(Sans titre)
Peu d’éléments biographiques sur Roelant
Roghman sont aujourd’hui connus et encore
récemment, on ignorait ses dates de naissance et
de mort. Le mérite d’avoir fait le point sur l’artiste
revient à Van der Wyck, Kloek et Niemeijer
en 1990. Roghman se distingue surtout comme
dessinateur, peintre et graveur. Le biographe
Jacob Houbraken rapporte qu’il était borgne, il
cite ce célibataire parmi les meilleurs amis de
Rembrandt et de Gerbrandt van den Eeckhout
et comme maître de Jan Griffier. Son père et ses
deux soeurs, Magdalena et Geertruydt Roghman,
font également une carrière artistique,
notamment dans le domaine de la gravure.
Aujourd’hui, on associe Roghman à la fois
à ses fines études de châteaux, exécutées en
partie en 1646-1647, et à ses paysages dessinés,
rocheux et boisés, compositions dans
lesquelles il combine habilement des motifs
rapprochés et éloignés (MG D 699).

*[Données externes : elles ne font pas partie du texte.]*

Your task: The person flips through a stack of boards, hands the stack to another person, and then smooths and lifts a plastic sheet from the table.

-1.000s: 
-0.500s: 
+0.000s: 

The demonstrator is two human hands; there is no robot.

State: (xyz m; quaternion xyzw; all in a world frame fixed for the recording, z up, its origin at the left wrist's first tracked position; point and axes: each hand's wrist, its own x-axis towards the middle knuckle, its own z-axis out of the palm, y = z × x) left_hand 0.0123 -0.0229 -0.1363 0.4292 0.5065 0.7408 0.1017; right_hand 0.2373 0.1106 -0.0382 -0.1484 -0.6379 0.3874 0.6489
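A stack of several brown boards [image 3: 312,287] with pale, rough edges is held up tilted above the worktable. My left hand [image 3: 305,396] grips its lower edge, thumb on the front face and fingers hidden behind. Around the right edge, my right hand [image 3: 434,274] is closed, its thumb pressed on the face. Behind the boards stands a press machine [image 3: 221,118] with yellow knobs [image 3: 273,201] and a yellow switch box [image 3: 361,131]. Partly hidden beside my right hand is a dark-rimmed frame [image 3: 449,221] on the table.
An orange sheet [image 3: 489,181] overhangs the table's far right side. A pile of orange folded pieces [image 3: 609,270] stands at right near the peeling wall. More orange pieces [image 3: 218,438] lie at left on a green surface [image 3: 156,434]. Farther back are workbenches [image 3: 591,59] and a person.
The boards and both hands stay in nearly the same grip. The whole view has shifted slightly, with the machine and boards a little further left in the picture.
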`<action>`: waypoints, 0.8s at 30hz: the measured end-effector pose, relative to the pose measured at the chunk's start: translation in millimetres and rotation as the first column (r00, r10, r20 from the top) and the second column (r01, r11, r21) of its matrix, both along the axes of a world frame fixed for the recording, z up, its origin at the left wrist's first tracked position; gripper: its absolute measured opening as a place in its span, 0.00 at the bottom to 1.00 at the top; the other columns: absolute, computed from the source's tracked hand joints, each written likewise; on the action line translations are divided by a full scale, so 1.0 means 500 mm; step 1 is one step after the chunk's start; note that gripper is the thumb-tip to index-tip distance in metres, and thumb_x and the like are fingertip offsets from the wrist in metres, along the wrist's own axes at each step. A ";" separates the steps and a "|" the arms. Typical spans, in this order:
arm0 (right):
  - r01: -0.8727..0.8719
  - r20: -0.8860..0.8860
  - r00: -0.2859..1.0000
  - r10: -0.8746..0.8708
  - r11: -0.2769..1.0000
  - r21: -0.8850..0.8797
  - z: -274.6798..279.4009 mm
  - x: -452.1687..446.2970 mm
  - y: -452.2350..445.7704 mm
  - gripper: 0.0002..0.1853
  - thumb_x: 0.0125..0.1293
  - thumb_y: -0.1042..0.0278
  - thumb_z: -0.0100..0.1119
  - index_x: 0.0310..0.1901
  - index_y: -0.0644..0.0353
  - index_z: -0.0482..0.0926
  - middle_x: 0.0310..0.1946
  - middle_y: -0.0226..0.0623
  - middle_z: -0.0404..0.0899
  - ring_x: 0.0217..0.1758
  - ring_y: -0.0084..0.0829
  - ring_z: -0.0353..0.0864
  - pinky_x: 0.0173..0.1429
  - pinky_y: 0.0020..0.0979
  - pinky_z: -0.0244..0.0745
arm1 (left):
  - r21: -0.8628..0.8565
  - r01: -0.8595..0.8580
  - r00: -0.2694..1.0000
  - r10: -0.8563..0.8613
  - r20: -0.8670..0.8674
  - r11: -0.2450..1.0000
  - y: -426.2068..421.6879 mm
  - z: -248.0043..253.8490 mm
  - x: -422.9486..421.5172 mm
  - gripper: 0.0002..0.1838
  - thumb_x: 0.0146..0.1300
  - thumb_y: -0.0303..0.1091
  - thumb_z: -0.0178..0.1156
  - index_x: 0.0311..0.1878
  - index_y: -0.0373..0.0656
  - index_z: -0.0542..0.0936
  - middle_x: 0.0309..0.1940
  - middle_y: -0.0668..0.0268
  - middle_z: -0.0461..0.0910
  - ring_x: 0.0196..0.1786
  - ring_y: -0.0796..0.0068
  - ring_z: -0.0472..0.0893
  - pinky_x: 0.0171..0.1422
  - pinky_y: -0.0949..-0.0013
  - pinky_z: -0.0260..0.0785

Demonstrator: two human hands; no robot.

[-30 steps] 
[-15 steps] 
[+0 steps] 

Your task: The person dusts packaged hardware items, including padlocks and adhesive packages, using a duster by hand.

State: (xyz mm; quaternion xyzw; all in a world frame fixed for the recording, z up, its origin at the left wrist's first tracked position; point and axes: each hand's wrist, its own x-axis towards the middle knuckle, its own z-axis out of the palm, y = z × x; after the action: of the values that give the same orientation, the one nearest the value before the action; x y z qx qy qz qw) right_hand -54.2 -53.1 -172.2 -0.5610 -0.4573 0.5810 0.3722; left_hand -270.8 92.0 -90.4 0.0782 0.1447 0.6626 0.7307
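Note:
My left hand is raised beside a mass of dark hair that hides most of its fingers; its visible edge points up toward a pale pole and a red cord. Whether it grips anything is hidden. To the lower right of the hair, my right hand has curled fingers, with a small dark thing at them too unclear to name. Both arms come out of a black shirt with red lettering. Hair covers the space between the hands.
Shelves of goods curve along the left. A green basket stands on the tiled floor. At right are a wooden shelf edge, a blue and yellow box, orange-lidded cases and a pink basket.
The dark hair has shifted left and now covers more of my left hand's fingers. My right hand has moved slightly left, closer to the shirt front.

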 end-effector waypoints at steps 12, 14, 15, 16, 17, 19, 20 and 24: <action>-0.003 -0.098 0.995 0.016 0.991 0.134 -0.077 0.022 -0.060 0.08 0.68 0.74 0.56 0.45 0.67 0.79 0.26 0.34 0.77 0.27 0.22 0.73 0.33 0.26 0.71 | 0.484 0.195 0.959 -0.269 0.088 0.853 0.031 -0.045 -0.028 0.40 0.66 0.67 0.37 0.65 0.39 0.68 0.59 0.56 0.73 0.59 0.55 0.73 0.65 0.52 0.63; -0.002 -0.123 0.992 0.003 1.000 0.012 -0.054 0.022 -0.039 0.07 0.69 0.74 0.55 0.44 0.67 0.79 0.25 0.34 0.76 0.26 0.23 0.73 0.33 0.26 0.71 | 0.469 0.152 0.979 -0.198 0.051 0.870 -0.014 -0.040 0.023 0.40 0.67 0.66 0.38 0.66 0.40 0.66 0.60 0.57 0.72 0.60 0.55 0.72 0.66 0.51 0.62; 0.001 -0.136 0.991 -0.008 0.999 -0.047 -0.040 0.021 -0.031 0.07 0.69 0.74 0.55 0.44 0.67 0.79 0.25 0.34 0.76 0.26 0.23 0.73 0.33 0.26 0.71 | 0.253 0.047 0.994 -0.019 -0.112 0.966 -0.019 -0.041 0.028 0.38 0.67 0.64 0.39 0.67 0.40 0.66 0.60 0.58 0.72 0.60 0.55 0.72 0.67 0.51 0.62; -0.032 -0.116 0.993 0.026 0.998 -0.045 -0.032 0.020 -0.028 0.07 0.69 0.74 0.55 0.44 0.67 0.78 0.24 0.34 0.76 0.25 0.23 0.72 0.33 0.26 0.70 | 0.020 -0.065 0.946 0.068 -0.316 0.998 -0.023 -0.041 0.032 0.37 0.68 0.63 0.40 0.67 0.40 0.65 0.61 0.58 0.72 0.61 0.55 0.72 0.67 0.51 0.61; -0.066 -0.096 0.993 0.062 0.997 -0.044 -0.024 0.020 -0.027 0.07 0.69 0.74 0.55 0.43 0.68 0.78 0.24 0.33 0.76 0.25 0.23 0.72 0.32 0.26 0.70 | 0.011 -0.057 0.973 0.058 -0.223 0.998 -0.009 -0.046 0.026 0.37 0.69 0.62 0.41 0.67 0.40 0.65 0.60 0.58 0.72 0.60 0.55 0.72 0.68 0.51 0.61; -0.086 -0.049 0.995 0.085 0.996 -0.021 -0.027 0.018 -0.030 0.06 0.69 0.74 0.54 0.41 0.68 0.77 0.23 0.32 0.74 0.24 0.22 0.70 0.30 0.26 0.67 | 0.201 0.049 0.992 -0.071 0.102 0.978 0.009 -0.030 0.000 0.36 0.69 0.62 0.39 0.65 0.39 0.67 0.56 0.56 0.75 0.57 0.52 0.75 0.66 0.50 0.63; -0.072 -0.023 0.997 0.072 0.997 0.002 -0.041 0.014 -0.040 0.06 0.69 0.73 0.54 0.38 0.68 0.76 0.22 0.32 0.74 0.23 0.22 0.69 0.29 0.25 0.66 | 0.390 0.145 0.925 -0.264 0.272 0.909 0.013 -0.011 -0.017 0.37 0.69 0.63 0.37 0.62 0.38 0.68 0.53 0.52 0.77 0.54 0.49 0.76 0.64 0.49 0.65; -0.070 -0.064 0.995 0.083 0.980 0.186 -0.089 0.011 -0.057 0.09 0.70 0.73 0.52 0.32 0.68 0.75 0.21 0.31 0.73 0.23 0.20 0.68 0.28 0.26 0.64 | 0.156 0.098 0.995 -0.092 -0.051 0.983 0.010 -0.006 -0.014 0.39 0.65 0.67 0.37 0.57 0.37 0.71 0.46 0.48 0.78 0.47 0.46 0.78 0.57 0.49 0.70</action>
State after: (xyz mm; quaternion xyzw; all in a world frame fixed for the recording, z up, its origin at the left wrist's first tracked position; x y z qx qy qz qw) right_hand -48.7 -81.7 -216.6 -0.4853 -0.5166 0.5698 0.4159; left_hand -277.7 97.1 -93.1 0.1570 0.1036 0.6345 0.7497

Ces derniers
dessins reflètent des expériences visuelles,
vécues lors d’un long voyage en Italie, au
milieu des années 1650, qui jouent aussi un
rôle important dans la composition de ses
paysages peints, sévères et sauvages.
Ses dessins naer het leven (d’après nature)
sont aujourd’hui moins connus et ils ne sont
conservés qu’en petit nombre. Ils n’ont également
rien de commun avec la série des quelque deux cent cinquante châteaux hollandais dessinés,
dont deux cent vingt sont encore connus,
fruit sans doute d’une commande car réunis
dans un recueil à part[1]. Le dessin de Grenoble
fait partie du groupe de dessins le plus hétérogène
de Roghman et le moins étudié. On
constate que les premiers dessins remontent
à 1645, au tout début de sa carrière. Deux
dessins de ce type sont conservés à Paris, à la
Fondation Custodia, dont Paysage avec arbres,
trois granges et clocher et Maisons et arbre au
bord de l’eau proche d’un pont[2] (Inv. 2489). On y
retrouve le même papier crème, la même utilisation
très libre de la pierre noire pour dessiner
les contours, notamment le feuillage et les
hachures parallèles, et le même traitement du
lavis appliqué très généreusement.
Il est intéressant de faire le lien avec un paysage
à l’eau-forte, issu de la deuxième série gravée
de paysages hollandais[3] (Amsterdam, Rijksmuseum). Roghman y
représente un fleuve paisible et serein près de
Maarseveen, à proximité d’Utrecht . La composition
rappelle le dessin de Grenoble, construit
sur des lignes diagonales délimitant les bandes
de terre et le cours d’eau. La feuille porte sur le
verso quelques détails architecturaux et surtout
une inscription intéressante indiquant que le
marchand Coclers a acquis cette oeuvre dans la
Kalverstraat, le 13 mars 1793, comme oeuvre de
Jacob Koninck, sans malheureusement donner
plus de précisions sur son origine. En effet, des
liens avec l’école de Rembrandt y sont visibles,
de sorte que cette attribution à un élève du
maître n’est pas entièrement dénuée de sens. Si
Roghman ne fut jamais l’élève de Rembrandt,
chacun des deux artistes connaissait bien, selon
Houbraken, l’oeuvre de l’autre.
[1] Voir Houbraken, 1718, I, p. 173.
[2] Voir Schatborn, 2010, n° 153 et 154, repr.
[3] Voir Hollstein, 1949-, XX, n° 15.